## The task
Transcribe the data below verbatim from the line with "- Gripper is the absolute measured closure" to the line with "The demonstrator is". Include both of those lines.
--------------------------------------------------
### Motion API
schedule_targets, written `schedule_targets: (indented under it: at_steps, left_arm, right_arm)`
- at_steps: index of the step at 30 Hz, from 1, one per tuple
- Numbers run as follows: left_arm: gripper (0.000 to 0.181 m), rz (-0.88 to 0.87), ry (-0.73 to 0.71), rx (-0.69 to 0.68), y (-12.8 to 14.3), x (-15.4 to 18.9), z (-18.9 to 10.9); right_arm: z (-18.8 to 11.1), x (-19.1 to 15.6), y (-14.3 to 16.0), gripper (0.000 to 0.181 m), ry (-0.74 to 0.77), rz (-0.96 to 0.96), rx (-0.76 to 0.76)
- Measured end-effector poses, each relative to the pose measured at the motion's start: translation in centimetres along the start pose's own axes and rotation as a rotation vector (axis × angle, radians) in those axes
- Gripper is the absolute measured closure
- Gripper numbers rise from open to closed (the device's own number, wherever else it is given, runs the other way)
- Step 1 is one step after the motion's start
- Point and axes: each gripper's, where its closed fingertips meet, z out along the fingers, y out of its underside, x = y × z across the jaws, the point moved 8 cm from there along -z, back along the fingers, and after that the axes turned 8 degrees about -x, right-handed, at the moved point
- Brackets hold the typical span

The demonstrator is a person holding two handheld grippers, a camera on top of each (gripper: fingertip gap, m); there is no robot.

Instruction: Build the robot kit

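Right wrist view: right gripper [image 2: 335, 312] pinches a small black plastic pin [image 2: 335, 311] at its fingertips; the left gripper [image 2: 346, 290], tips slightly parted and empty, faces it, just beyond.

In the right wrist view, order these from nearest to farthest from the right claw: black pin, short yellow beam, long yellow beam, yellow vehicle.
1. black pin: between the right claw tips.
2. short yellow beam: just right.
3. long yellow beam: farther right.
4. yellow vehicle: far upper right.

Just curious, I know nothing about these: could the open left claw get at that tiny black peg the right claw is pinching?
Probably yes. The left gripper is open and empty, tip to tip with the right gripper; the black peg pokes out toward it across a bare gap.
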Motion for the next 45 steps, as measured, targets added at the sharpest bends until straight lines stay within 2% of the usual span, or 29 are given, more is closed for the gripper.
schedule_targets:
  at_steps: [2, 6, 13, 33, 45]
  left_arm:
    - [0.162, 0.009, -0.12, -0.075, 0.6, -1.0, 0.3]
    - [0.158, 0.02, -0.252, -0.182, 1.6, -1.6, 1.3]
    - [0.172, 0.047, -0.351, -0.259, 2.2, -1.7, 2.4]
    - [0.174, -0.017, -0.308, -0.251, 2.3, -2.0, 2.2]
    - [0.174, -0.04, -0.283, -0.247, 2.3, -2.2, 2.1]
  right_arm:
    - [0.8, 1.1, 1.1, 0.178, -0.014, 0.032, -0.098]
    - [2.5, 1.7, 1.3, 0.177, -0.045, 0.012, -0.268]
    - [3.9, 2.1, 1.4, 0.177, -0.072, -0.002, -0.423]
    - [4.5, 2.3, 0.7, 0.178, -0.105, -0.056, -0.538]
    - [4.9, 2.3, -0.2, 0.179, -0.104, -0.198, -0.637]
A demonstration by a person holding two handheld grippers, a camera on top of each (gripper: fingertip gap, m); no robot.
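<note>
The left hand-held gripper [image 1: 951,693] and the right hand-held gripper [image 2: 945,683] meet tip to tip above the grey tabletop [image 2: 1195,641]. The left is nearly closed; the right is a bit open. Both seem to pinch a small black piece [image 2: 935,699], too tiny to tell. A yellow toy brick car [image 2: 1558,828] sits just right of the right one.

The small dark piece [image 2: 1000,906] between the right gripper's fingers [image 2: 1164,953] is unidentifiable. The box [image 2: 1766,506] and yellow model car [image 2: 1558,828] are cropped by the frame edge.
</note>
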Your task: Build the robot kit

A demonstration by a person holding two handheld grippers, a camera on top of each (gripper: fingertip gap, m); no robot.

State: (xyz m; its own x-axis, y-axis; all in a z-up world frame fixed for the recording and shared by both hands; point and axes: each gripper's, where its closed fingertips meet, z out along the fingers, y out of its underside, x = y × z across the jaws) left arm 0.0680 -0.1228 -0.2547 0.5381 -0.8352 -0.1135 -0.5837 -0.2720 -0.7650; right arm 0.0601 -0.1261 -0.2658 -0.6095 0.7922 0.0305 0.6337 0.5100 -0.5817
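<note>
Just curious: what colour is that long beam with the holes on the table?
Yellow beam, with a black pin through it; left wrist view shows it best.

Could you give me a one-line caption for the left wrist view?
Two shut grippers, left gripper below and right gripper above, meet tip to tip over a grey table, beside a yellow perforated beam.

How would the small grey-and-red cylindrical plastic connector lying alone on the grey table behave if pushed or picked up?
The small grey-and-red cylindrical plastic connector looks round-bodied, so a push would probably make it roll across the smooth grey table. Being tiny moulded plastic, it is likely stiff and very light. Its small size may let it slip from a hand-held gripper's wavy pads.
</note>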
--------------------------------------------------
## Written answer
- Gripper is the absolute measured closure
- Gripper numbers rise from open to closed (the device's own number, wherever else it is given, runs the other way)
- Step 1 is one step after the motion's start
- Point and axes: each gripper's, where its closed fingertips meet, z out along the fingers, y out of its underside, x = y × z across the jaws, the point moved 8 cm from there along -z, back along the fingers, and after that the axes turned 8 degrees about -x, right-handed, at the moved point
- Brackets hold the typical span

The demonstrator is a person holding two handheld grippers, a camera on top of each (gripper: fingertip gap, m); there is no robot.

The exercise contains no remaining tasks.